- WHAT THE TASK ASKS:
Everything in the records below from the line containing "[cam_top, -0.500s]" through the line containing "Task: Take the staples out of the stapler" is to be reproduced exactly, those two lines included; no picture is to be copied.

- RECORD EXTRACTS:
- Opening Delimiter -
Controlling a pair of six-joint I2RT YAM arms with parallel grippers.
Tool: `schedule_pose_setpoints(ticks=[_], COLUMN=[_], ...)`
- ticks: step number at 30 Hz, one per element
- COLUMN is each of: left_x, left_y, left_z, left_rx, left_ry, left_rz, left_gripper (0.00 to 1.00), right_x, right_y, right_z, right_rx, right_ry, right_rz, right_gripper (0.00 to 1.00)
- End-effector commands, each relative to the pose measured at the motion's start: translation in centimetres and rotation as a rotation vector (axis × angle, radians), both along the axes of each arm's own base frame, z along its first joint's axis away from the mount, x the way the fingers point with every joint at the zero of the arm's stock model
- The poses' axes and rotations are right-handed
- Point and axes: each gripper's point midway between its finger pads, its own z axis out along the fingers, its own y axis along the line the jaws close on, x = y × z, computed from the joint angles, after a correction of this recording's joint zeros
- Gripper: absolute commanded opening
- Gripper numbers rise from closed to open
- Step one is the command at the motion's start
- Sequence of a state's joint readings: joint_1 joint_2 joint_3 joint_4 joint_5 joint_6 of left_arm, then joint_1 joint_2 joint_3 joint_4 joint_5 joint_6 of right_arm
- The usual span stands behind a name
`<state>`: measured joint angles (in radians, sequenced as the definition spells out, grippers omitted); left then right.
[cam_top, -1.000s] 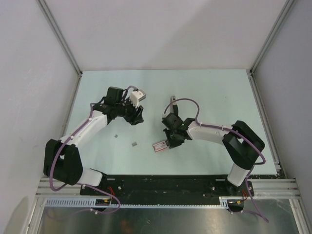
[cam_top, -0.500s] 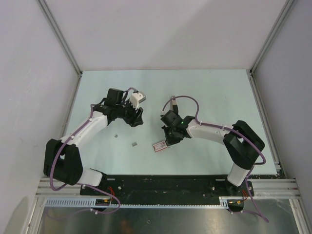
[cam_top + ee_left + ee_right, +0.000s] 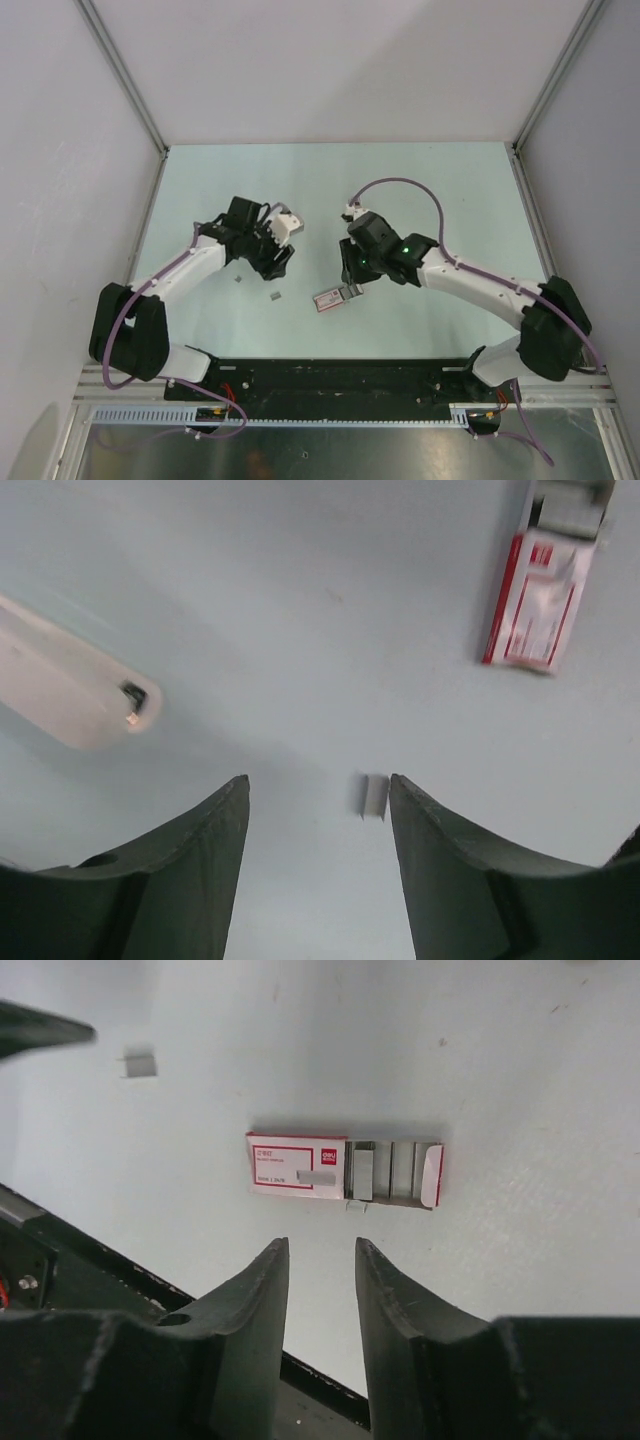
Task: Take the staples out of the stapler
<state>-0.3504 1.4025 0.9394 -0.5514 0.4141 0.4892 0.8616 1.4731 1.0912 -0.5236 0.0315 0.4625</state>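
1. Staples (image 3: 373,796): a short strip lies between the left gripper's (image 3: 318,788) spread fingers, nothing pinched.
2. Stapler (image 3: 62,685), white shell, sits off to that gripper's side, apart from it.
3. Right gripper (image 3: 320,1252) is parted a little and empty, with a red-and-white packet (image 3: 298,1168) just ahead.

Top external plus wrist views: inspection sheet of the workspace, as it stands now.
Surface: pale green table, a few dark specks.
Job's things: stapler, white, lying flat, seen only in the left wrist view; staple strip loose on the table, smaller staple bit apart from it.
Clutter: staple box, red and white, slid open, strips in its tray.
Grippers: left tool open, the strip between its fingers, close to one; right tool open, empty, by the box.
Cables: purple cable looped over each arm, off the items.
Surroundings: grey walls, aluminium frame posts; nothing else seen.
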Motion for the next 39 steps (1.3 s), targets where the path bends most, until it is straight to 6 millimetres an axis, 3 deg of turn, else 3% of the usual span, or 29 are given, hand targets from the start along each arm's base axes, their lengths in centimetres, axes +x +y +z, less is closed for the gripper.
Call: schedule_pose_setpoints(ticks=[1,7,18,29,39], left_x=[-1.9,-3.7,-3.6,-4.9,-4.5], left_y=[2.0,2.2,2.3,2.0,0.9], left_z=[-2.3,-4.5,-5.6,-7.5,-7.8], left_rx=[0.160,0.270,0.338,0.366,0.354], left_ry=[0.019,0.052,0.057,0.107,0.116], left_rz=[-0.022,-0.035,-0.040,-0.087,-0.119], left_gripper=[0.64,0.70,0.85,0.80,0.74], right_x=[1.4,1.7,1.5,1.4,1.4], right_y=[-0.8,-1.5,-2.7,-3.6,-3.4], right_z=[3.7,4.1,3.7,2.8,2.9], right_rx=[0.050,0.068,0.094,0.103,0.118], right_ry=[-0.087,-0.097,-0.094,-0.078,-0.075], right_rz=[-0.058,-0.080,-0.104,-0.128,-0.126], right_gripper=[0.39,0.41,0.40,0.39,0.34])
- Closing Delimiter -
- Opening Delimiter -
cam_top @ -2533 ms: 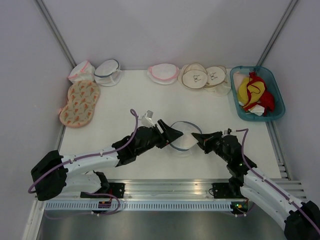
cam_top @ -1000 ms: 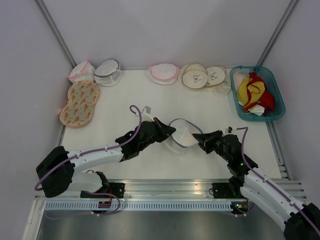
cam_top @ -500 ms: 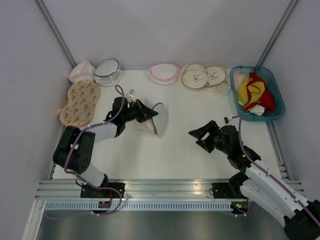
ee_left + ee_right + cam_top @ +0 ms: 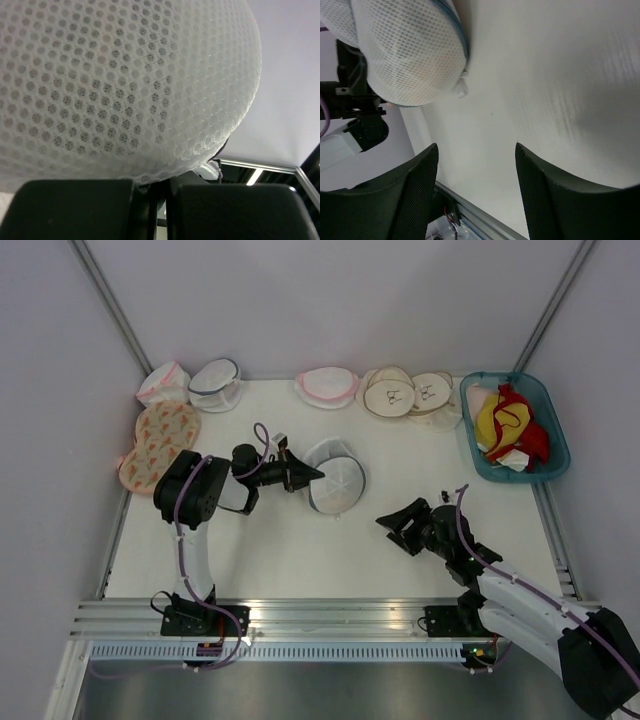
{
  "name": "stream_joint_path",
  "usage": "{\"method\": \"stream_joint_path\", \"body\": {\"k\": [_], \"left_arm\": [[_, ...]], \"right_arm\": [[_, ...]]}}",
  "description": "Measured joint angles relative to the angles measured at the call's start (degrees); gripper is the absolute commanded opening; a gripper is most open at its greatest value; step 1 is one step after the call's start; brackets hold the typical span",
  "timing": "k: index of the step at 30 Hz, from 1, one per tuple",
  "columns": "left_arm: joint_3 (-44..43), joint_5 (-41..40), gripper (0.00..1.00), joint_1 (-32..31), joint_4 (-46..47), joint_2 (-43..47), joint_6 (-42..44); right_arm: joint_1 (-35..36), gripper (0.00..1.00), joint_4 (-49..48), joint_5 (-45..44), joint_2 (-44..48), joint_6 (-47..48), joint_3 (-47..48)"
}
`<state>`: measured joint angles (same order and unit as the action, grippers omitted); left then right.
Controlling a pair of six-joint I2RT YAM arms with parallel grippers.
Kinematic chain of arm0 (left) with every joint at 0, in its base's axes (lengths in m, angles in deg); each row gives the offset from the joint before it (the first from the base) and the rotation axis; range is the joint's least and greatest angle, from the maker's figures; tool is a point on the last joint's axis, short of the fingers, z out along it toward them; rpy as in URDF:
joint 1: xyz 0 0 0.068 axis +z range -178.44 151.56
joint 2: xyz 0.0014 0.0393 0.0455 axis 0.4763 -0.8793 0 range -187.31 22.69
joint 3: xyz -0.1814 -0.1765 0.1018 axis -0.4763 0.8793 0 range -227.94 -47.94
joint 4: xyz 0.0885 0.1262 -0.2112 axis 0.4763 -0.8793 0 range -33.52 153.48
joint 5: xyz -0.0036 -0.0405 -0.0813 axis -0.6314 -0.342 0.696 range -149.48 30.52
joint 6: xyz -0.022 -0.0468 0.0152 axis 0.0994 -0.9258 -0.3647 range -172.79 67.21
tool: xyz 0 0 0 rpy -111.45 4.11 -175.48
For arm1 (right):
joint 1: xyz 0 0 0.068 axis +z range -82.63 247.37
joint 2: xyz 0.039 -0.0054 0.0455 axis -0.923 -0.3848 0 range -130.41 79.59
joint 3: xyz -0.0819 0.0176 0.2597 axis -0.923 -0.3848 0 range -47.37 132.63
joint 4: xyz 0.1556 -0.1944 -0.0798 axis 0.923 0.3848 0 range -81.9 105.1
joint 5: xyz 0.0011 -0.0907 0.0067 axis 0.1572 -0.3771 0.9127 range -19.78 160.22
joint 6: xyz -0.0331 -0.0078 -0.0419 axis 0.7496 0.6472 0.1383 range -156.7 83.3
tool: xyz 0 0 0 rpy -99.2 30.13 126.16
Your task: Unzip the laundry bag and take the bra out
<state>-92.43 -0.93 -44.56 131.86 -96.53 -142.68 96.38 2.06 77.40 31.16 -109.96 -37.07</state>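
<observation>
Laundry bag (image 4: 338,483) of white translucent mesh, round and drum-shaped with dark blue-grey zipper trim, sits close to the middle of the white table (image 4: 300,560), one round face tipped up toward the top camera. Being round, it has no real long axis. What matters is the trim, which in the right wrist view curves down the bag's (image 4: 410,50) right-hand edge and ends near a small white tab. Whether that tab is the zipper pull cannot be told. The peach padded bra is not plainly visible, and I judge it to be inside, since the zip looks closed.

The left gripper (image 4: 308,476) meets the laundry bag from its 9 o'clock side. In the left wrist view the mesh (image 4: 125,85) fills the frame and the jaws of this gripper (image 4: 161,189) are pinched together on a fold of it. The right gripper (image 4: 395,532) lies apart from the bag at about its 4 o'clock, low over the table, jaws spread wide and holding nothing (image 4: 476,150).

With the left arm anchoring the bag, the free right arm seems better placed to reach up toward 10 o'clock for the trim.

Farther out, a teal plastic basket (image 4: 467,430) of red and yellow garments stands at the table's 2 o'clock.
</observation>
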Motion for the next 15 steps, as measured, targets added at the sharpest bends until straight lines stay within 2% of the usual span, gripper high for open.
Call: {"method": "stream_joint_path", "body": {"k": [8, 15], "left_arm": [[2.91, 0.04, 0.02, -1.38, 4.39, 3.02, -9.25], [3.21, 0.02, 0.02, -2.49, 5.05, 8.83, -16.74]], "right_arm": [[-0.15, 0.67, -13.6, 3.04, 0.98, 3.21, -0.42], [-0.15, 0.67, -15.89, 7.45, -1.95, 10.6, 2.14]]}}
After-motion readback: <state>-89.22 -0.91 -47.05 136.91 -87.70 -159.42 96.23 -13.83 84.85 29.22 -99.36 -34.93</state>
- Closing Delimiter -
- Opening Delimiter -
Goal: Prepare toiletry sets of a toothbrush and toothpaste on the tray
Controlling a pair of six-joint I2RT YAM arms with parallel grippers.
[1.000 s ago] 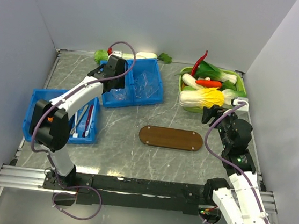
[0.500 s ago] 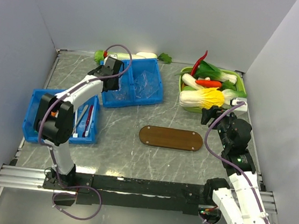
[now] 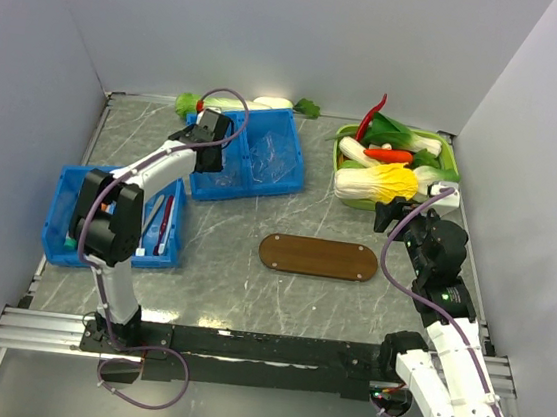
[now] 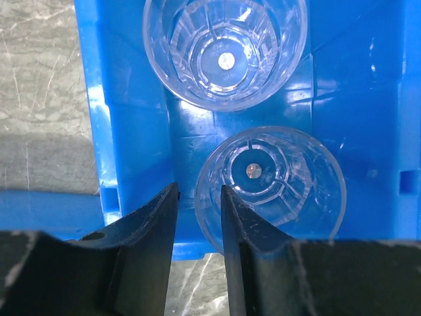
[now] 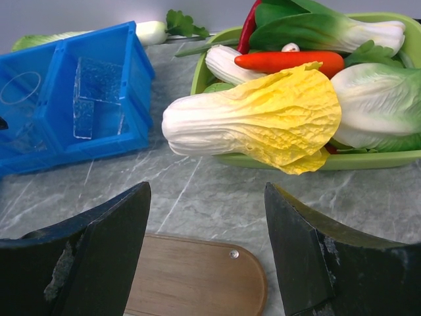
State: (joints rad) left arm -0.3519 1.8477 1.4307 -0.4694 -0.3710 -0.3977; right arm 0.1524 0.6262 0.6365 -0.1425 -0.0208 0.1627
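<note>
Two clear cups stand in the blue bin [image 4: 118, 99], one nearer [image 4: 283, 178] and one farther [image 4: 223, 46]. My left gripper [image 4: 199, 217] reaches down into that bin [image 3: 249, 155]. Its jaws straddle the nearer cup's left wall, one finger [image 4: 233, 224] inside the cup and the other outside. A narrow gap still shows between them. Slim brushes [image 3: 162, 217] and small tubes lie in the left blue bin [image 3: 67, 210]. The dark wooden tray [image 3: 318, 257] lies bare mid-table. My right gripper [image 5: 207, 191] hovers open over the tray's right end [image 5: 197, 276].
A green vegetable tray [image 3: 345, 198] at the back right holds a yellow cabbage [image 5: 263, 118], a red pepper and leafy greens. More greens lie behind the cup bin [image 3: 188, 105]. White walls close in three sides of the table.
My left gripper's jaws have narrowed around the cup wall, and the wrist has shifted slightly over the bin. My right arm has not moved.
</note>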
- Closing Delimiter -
- OUTPUT BELOW:
[cam_top, -0.500s] 
[cam_top + ee_left + ee_right, +0.000s] 
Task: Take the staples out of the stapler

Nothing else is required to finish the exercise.